Barack Obama interview in Iowa

Barack Obama conducted an interview with the Muscatine Journal on his weekend visit to Iowa. It's always good to have a solid grass roots local paper doing interviews with candidates. Doesn't happen often enough.

By Melissa Regennitter of the Muscatine Journal
MUSCATINE, Iowa — After his speech at West Middle School on Sunday, Barack Obama sat down with the Muscatine Journal for a one-on-one interview. Here are excerpts from that meeting:

Q: We always hear people talk about Midwestern values, as you did throughout your speech. What are Midwestern values, in your opinion?

A: I do think that Midwesterners are sort of no-nonsense, not a lot of hoopla. They don’t think in ideological terms, but think more in terms of how to solve problems. Now obviously these are huge generalizations, but I do think that there’s a certain sensibility that is healthy.

Q: The Iowa Legislature is considering a “fair share” bill. What is your stand on such legislation? (The bill would require employees at unionized workplaces to pay fees to a union if they are not union members.)

A: We need to restore some balance in terms of enabling unions to organize. I think that unions have been under assault for many years. A lot of that has been taking place at the federal level; it’s one of the reasons that I support the Employee Free Choice Act.... There’s a reason why we’ve seen growing inequality in this country and salaries and wages stagnating at a time when corporate profits and productivity have gone sky high, and it’s because workers are getting less of a share of what they are helping them create.Our middleclass in this country has always been built on making sure the prosperity is shared and the burdens and benefits of a free market are shared. I think unions today are an important part of it.

Q: Do you believe the federal government should play a role in school security? (Obama was briefed on local concerns regarding unfounded bomb threats at area schools and the arrest of a student who made online threats last year toward Muscatine High School.)

A: I do think that it’s important for us to have good systems in place to deal with what may be serious threats in terms of homeland security and creating systems where first responders can communicate with each other and have the equipment they need, those are important issues. But for the most part, I trust local law enforcement to deal with the kind of problems you’re talking about.
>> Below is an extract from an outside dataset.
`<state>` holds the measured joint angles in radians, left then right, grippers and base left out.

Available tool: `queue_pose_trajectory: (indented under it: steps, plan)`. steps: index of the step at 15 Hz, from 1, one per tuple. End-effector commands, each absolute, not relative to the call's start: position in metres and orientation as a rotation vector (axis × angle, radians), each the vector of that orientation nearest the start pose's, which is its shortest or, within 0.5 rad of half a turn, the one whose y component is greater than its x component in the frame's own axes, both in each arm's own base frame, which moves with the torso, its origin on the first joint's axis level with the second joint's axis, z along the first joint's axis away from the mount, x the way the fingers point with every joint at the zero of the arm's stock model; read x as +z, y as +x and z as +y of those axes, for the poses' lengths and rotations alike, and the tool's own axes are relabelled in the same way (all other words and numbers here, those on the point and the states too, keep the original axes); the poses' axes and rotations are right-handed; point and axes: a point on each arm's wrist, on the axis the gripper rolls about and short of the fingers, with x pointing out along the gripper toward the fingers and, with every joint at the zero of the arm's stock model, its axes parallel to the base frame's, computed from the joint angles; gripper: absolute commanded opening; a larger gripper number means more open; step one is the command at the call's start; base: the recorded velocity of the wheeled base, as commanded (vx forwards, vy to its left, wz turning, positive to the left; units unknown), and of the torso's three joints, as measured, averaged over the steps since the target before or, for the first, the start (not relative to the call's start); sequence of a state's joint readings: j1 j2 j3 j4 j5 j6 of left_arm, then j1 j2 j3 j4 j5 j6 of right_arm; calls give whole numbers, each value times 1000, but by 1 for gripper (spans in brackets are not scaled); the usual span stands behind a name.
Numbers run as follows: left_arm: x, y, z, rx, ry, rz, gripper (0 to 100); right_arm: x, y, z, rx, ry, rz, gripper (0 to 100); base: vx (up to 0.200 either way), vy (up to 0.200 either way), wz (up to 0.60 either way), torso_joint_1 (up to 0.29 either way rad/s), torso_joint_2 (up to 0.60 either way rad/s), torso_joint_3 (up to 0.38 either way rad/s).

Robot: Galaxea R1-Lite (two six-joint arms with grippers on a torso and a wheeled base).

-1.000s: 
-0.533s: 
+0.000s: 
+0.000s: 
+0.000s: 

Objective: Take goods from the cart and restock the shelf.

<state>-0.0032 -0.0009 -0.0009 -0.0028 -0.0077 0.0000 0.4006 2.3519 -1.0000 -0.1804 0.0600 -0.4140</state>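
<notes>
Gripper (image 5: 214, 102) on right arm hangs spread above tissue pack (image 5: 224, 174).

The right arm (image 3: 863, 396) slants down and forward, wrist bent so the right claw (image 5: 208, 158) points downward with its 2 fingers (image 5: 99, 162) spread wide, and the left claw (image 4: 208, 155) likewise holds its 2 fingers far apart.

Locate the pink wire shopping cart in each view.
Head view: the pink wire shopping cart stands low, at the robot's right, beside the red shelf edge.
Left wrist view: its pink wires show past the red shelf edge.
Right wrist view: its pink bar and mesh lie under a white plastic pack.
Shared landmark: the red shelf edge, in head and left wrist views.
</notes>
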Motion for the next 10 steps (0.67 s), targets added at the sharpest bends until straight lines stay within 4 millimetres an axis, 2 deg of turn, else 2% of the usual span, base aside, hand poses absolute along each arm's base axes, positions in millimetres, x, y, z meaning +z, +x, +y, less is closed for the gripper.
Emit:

Q: Regarding the DREAM Act that is being considered by Congress: Do you support it? (The DREAM Act would allow undocumented immigrant students the opportunity to gain permanent residence status if they have lived in the United States for at least five years, and were younger than the age 16 when they came to the country.)

A: I believe in comprehensive immigration reform. I think we have to have border security (and) a tamper-proof employee verification system that ensures employers are held accountable for who they hire. With those two things in place, I think it’s also important for us to have a pathway to citizenship for the12 million or so undocumented workers who are here.I think that most Americans believe that it’s important to have some control over who comes in and who comes out of the country, and we don’t have that right now. But I think that people also believe ... that families who have been here a long time, whose children weren’t born here and have gone through the school system, that we need to give them a chance to be part of the American dream, although if they want citizenship they’ll have to probably go to the back of the line. Under the legislation we provide for, they would have to pay a fine and learn English and take a series of steps over the course of a decade before they would actually be eligible for citizenship.